#### [TASK DESCRIPTION]
Among the records that follow, set down only the lines from the one containing "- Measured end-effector" to the one containing "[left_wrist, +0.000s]", both included, exactly.

· · · · ·

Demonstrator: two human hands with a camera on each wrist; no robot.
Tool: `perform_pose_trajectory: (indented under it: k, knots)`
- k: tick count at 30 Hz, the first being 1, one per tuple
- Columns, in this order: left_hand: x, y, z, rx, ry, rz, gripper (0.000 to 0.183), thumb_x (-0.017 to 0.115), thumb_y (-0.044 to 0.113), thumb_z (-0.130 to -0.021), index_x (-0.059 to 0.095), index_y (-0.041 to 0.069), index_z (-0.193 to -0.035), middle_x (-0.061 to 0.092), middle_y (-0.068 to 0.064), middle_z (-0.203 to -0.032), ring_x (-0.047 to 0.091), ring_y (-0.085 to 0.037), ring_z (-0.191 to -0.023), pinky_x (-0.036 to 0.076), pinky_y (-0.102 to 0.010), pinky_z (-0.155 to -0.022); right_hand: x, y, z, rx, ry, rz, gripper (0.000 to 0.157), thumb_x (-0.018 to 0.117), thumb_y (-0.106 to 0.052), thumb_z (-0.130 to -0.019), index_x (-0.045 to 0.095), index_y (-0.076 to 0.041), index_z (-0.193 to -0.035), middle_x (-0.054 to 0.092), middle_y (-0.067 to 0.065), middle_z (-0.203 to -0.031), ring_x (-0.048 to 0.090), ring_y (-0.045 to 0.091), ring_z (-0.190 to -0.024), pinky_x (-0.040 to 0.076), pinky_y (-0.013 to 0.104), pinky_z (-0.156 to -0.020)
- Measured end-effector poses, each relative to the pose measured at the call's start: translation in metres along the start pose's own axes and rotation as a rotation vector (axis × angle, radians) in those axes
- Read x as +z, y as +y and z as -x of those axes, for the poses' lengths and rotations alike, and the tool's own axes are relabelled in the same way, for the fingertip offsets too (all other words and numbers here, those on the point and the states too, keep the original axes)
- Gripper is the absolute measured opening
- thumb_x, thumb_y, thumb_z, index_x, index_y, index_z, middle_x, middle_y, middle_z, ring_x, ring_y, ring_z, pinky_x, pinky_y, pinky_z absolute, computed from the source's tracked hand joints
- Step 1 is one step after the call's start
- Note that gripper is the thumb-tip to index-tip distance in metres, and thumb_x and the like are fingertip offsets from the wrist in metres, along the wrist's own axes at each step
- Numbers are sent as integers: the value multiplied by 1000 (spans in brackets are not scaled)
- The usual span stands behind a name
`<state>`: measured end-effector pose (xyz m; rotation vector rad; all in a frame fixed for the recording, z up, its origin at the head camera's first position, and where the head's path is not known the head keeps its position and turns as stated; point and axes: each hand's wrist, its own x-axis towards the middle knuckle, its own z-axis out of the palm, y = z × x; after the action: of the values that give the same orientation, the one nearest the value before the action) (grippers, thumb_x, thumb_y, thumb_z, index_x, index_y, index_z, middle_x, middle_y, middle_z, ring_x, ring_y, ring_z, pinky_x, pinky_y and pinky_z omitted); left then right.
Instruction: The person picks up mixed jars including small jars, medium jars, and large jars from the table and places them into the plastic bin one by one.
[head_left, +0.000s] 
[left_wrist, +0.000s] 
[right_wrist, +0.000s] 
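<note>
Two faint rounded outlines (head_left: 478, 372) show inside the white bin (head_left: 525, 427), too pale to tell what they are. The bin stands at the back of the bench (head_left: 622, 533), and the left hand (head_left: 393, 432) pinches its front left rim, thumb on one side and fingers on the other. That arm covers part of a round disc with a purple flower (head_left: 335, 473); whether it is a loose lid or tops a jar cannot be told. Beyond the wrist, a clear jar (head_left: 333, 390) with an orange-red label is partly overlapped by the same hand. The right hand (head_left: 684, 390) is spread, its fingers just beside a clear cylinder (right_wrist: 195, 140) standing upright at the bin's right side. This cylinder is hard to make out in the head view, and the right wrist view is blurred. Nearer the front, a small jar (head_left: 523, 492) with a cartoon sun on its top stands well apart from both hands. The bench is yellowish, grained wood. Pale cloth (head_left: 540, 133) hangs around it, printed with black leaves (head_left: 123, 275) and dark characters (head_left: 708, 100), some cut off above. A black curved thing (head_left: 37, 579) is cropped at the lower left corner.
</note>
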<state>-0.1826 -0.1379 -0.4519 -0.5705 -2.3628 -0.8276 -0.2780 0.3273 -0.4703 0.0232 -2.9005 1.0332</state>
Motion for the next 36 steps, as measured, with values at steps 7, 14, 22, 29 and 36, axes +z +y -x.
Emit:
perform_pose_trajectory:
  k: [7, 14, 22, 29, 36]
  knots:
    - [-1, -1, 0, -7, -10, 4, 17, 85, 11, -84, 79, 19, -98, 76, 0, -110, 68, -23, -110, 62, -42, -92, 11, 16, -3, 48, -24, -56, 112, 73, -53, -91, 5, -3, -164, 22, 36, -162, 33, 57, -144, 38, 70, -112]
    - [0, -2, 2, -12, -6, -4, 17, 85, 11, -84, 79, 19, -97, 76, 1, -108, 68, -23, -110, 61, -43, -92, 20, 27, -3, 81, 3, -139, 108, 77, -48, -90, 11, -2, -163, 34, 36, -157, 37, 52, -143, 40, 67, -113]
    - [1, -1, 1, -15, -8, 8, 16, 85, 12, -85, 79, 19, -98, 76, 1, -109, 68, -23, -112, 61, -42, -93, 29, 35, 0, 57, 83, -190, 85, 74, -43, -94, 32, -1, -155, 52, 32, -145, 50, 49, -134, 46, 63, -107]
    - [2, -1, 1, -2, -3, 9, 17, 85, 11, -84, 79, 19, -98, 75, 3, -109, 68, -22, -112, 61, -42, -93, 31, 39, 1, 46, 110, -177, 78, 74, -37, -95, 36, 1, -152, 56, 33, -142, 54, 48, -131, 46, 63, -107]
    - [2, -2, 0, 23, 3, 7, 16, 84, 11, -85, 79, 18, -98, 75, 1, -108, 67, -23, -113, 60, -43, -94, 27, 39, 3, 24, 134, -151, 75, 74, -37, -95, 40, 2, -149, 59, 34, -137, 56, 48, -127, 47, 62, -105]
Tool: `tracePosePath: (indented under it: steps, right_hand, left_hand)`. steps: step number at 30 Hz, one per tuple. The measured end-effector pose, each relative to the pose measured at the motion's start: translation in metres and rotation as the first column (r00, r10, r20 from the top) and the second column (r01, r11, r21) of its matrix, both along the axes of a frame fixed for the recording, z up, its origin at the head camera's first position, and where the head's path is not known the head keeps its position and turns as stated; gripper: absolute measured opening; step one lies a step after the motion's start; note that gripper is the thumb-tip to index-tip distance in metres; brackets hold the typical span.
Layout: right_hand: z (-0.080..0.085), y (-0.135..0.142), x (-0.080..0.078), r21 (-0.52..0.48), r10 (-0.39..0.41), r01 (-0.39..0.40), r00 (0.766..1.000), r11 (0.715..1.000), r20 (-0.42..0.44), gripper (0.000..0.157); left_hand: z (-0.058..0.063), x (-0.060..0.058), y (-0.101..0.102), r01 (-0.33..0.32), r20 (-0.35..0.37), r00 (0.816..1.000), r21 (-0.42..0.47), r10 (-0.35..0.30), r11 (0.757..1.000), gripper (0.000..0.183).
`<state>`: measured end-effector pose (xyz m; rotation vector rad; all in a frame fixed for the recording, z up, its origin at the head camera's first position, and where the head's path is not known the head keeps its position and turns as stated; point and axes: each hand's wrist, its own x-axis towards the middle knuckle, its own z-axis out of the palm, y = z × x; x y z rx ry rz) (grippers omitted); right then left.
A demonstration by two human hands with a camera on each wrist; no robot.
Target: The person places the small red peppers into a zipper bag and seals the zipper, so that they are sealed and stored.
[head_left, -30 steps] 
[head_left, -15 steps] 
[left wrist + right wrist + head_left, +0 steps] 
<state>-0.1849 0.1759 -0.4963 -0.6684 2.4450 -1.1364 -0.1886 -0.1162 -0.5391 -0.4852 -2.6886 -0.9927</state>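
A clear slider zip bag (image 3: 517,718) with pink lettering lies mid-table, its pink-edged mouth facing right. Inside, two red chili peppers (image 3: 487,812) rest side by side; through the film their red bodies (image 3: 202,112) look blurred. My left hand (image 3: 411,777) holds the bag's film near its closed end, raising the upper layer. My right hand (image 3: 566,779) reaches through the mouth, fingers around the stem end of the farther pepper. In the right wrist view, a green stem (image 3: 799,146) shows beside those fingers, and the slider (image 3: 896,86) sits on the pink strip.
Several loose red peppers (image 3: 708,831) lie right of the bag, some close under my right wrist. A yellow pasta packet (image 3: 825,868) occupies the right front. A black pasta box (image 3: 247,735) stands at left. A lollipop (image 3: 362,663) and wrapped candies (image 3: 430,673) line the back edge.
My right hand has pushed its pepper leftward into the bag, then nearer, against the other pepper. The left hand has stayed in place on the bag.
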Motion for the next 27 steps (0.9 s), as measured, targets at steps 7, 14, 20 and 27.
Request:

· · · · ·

#### [SOLVED EXERCISE]
- Measured end-effector poses, each relative to the pose measured at the call's start: translation in metres along the start pose's own axes and rotation as a rotation vector (axis × angle, radians) in those axes
- Read x as +z, y as +y and z as -x of those axes, for the poses' lengths and rotations alike, and the tool's own axes are relabelled in the same way, for the fingertip offsets too (all other words and numbers here, those on the point and the states too, keep the original axes)
- Gripper is the absolute measured opening
- thumb_x, thumb_y, thumb_z, index_x, index_y, index_z, middle_x, middle_y, middle_z, ring_x, ring_y, ring_z, pinky_x, pinky_y, pinky_z absolute, computed from the source's tracked hand joints
- Step 1 is one step after the call's start
- Note that gripper is the thumb-tip to index-tip distance in metres, and thumb_x and the like are fingertip offsets from the wrist in metres, along the wrist's own axes at each step
- Numbers are sent as integers: the value multiplied by 1000 (spans in brackets are not scaled)
- The usual span stands behind a name
`<state>`: measured end-effector pose (xyz m; rotation vector rad; all in a frame fixed for the recording, z up, its origin at the head camera's first position, and where the head's path is not known the head keeps its position and turns as stated; point and axes: each hand's wrist, its own x-axis towards the middle knuckle, its own z-axis out of the palm, y = z × x; after the action: of the values that give the same orientation, the one nearest the value before the action) (grippers, thumb_x, thumb_y, thumb_z, index_x, index_y, index_z, middle_x, middle_y, middle_z, ring_x, ring_y, ring_z, pinky_x, pinky_y and pinky_z omitted); left then right.
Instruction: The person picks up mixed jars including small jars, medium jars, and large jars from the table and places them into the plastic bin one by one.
[head_left, +0.000s] 
[left_wrist, +0.000s] 

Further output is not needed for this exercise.